WORK TASK: Every line in the data below has to be repeated exactly; no picture belongs in the result.
(DATA BELOW begins)
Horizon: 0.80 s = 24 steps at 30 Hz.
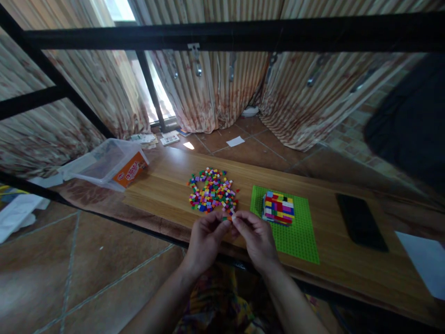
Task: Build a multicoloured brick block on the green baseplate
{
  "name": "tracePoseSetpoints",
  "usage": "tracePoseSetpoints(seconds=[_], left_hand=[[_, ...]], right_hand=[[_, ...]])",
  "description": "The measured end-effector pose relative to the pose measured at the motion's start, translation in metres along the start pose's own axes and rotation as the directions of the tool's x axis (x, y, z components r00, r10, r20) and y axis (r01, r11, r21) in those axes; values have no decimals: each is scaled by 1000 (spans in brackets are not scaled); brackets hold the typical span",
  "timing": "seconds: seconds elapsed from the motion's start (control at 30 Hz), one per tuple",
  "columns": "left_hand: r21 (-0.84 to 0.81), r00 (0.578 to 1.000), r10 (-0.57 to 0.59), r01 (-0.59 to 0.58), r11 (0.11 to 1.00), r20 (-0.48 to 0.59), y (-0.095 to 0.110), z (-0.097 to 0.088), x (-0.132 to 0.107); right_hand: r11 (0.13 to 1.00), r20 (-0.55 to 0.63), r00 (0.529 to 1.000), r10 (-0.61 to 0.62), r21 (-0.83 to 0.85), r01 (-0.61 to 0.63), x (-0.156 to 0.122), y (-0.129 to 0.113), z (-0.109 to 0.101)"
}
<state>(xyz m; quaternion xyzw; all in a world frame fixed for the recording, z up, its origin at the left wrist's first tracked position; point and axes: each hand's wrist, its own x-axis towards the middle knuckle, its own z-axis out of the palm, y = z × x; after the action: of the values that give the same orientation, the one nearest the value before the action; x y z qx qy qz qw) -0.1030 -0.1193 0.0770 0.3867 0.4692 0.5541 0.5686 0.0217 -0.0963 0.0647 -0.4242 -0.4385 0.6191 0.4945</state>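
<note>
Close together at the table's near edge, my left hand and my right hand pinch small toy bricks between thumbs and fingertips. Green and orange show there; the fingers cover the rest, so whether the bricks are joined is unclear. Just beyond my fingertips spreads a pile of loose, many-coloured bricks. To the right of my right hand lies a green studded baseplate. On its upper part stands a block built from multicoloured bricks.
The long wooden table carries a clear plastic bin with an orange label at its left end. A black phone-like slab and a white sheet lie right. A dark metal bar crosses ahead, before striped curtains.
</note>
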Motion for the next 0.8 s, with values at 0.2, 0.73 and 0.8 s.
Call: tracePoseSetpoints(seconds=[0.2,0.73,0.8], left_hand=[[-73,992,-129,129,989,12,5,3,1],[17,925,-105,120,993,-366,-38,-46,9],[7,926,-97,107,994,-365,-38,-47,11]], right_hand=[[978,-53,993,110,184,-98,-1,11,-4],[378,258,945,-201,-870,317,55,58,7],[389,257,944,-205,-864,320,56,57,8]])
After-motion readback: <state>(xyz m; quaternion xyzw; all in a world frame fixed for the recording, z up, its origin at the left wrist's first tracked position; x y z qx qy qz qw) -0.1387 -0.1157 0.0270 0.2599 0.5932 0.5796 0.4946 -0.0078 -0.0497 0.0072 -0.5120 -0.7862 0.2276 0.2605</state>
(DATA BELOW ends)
WORKED SOLUTION:
Horizon: 0.80 s = 24 steps at 30 Hz.
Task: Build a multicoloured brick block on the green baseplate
{
  "name": "tracePoseSetpoints",
  "usage": "tracePoseSetpoints(seconds=[_], left_hand=[[_, ...]], right_hand=[[_, ...]])",
  "description": "The measured end-effector pose relative to the pose measured at the motion's start, translation in metres along the start pose's own axes and rotation as the directions of the tool's x axis (x, y, z components r00, r10, r20) and y axis (r01, r11, r21) in those axes; values have no decimals: each is scaled by 1000 (spans in brackets are not scaled); brackets hold the typical span",
  "timing": "seconds: seconds elapsed from the motion's start (control at 30 Hz), one per tuple",
  "columns": "left_hand: r21 (-0.84 to 0.81), r00 (0.578 to 1.000), r10 (-0.57 to 0.59), r01 (-0.59 to 0.58), r11 (0.11 to 1.00), r20 (-0.48 to 0.59), y (-0.095 to 0.110), z (-0.097 to 0.088), x (-0.132 to 0.107); right_hand: r11 (0.13 to 1.00), r20 (-0.55 to 0.63), r00 (0.529 to 1.000), r10 (-0.61 to 0.62), r21 (-0.83 to 0.85), r01 (-0.61 to 0.63), x (-0.156 to 0.122), y (-0.129 to 0.113), z (-0.109 to 0.101)"
}
<state>(xyz m; quaternion xyzw; all in a world frame fixed for the recording, z up, its origin at the left wrist's first tracked position; point and axes: each hand's wrist, its own x-axis towards the middle knuckle, its own z-axis out of the palm, y = z × x; after the action: of the values that give the same orientation, the one nearest the value before the action; x y z qx qy qz qw) -0.1030 -0.1193 0.0770 0.3867 0.4692 0.5541 0.5686 0.0217 -0.0963 0.0647 -0.4242 -0.4385 0.6191 0.4945</state>
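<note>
Close together at the table's near edge, my left hand and my right hand pinch small toy bricks between thumbs and fingertips. Green and orange show there; the fingers cover the rest, so whether the bricks are joined is unclear. Just beyond my fingertips spreads a pile of loose, many-coloured bricks. To the right of my right hand lies a green studded baseplate. On its upper part stands a block built from multicoloured bricks.
The long wooden table carries a clear plastic bin with an orange label at its left end. A black phone-like slab and a white sheet lie right. A dark metal bar crosses ahead, before striped curtains.
</note>
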Motion for the next 0.8 s, with values at 0.2, 0.73 and 0.8 s.
Call: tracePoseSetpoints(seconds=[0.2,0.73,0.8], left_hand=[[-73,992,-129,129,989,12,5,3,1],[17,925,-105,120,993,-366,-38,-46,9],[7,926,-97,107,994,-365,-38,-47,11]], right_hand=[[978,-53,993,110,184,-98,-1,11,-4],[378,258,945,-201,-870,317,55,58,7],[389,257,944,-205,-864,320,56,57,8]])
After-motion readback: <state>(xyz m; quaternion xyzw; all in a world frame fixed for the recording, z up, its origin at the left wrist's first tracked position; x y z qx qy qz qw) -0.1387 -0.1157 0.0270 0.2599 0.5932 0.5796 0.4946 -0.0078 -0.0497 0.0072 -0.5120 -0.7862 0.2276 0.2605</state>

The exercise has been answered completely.